● **What is needed**
Only one stretch of the records below should be repeated. It starts with the line containing "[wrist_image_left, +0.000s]" and goes on through the line containing "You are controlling", exactly as written.

● **Saved data entries**

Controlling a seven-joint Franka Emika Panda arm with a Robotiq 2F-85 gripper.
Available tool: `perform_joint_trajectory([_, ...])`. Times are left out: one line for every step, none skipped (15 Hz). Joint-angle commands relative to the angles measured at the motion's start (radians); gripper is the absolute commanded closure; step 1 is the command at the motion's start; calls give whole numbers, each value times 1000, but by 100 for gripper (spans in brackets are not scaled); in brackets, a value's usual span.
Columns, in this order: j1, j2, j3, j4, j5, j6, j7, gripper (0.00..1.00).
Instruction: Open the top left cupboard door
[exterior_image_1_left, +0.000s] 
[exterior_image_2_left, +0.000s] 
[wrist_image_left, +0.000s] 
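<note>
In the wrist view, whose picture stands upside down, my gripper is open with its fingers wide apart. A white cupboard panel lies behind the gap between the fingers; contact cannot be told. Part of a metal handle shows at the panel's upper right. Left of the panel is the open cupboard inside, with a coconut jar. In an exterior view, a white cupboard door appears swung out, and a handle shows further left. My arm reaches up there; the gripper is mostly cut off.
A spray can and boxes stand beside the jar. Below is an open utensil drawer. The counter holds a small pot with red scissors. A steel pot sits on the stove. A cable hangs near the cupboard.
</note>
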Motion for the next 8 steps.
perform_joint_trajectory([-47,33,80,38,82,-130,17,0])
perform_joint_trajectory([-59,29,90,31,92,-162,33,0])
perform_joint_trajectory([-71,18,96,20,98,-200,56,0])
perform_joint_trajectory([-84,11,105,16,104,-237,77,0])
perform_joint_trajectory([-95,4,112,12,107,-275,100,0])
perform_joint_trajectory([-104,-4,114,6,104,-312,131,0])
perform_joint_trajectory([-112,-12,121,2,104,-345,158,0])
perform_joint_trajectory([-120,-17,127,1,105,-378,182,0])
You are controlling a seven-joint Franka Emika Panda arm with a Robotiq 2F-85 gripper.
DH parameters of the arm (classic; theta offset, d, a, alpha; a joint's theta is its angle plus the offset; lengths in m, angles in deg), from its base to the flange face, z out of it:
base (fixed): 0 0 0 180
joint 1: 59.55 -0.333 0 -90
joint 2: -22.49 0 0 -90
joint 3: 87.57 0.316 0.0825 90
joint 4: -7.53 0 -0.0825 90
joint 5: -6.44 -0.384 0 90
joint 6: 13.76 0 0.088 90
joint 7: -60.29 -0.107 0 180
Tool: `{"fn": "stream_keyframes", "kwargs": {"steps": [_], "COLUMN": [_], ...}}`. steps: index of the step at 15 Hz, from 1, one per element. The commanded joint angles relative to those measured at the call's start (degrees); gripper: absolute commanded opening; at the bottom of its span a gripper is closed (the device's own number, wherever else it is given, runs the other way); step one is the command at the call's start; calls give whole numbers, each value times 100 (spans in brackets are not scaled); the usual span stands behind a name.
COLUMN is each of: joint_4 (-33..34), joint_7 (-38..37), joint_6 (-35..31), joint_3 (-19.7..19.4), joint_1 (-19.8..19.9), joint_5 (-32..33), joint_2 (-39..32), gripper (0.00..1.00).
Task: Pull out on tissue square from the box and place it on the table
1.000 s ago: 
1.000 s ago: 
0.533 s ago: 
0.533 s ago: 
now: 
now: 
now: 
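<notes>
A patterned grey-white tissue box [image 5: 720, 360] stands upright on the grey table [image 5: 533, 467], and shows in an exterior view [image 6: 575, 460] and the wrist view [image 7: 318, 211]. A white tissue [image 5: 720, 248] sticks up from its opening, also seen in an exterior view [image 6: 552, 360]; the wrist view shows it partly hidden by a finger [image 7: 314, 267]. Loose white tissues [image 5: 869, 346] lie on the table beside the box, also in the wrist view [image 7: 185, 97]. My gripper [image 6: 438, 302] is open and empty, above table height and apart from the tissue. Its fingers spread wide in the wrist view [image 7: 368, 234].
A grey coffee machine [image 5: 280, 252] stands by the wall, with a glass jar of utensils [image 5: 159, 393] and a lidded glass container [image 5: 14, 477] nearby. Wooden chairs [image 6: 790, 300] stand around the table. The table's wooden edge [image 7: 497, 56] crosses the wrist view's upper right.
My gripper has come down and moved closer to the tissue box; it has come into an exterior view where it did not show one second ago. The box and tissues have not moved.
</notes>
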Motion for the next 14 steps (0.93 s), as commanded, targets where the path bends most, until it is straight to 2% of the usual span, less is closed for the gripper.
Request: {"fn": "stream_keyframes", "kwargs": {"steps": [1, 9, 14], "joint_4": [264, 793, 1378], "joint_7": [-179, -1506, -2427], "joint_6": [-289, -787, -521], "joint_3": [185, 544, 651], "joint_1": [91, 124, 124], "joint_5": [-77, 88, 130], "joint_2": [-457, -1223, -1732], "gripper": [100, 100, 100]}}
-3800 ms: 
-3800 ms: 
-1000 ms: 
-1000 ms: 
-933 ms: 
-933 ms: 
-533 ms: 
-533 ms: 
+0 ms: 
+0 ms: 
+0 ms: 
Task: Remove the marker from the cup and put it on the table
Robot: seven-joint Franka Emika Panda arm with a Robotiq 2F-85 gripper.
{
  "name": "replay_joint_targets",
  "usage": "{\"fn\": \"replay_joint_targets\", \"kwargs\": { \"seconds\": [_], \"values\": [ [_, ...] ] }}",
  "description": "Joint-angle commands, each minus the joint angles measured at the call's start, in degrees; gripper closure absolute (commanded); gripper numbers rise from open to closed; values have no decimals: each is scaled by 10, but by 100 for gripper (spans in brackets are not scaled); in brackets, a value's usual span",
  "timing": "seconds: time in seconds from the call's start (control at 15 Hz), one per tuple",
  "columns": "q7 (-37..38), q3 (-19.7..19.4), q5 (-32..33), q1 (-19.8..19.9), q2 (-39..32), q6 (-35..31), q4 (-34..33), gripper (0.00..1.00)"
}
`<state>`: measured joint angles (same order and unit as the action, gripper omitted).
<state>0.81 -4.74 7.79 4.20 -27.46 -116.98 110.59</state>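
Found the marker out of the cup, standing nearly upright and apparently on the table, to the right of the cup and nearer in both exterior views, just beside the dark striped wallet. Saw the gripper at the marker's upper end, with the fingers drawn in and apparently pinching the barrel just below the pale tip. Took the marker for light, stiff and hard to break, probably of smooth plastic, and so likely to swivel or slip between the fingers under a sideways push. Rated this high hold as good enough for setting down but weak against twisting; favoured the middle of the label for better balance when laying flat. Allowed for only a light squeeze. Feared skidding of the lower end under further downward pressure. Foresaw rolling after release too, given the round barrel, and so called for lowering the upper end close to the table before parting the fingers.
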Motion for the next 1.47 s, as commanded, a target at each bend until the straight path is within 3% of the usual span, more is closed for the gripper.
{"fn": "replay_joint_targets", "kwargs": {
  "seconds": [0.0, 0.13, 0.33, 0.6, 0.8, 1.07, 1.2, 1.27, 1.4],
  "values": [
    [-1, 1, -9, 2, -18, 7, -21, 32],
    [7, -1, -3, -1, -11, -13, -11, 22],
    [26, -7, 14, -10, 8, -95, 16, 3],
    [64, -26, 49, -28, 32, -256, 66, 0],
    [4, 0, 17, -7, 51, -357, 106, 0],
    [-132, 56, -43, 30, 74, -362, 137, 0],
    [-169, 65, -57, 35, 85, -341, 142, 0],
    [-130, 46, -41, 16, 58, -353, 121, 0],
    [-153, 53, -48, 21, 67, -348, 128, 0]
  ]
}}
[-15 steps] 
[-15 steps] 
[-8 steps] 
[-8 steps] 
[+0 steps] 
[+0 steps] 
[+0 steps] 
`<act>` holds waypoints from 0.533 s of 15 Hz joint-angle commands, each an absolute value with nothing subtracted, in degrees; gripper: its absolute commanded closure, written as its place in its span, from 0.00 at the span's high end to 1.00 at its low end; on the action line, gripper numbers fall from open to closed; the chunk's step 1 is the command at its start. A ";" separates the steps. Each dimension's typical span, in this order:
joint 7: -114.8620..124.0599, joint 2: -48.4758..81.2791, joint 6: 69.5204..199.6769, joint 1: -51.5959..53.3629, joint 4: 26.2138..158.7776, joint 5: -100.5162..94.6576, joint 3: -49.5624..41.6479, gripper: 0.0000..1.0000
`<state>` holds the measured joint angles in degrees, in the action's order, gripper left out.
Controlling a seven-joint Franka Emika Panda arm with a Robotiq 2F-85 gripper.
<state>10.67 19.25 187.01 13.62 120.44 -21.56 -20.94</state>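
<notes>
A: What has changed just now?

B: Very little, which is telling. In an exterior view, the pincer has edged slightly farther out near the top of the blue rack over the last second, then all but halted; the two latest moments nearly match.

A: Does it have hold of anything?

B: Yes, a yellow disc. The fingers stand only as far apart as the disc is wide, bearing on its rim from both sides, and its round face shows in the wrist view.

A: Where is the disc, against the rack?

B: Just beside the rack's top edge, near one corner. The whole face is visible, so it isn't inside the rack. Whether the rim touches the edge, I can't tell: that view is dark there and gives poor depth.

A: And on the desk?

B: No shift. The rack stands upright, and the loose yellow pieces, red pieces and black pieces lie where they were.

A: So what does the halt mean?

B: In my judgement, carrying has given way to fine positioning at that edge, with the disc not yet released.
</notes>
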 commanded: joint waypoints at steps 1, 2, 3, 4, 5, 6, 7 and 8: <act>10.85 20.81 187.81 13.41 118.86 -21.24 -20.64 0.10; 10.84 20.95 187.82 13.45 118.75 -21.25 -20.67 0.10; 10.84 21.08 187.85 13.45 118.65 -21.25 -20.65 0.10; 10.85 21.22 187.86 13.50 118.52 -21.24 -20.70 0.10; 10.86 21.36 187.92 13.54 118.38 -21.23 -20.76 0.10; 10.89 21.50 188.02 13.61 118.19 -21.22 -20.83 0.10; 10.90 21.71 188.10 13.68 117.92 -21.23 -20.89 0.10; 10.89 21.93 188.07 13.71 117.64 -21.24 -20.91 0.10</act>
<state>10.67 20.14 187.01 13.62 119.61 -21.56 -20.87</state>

● **Answer for the task**
[wrist_image_left, +0.000s] 
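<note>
In the wrist view, whose picture stands upside down, my gripper is open with its fingers wide apart. A white cupboard panel lies behind the gap between the fingers; contact cannot be told. Part of a metal handle shows at the panel's upper right. Left of the panel is the open cupboard inside, with a coconut jar. In an exterior view, a white cupboard door appears swung out, and a handle shows further left. My arm reaches up there; the gripper is mostly cut off.
A spray can and boxes stand beside the jar. Below is an open utensil drawer. The counter holds a small pot with red scissors. A steel pot sits on the stove. A cable hangs near the cupboard.
</note>
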Motion for the next 8 steps.
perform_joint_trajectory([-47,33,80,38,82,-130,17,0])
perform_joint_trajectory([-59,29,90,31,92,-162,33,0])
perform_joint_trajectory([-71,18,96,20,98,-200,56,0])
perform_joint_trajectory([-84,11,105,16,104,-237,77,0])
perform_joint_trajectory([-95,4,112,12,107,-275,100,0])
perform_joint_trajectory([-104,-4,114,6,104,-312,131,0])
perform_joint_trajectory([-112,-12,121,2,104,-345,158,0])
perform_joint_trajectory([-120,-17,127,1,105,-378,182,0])
You are controlling a seven-joint Franka Emika Panda arm with a Robotiq 2F-85 gripper.

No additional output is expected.